About this task: Exclude every picture. Output verbatim the lines from the one containing "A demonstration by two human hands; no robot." to the end of the data.

Data section:
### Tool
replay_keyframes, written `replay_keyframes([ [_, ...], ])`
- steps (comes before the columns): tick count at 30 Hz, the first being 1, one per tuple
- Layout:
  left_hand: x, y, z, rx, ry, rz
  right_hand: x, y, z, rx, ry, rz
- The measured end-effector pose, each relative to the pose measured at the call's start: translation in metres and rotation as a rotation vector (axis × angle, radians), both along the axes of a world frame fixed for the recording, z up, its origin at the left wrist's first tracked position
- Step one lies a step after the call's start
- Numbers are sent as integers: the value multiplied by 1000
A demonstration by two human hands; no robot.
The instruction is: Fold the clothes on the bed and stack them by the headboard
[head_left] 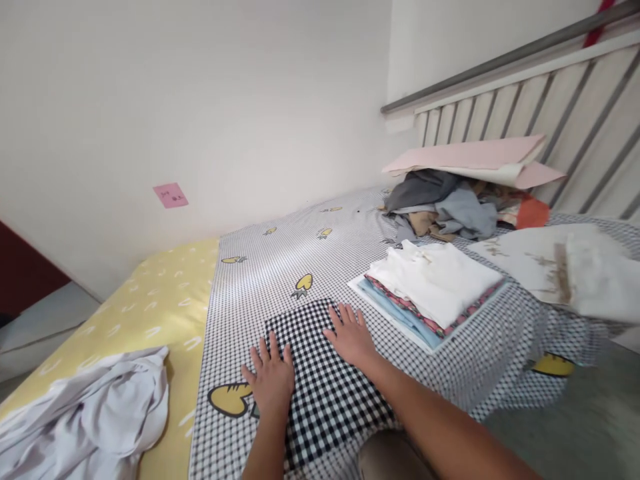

Answer for the task:
A demonstration by two human hands; no robot.
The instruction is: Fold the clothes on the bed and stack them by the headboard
[head_left] 

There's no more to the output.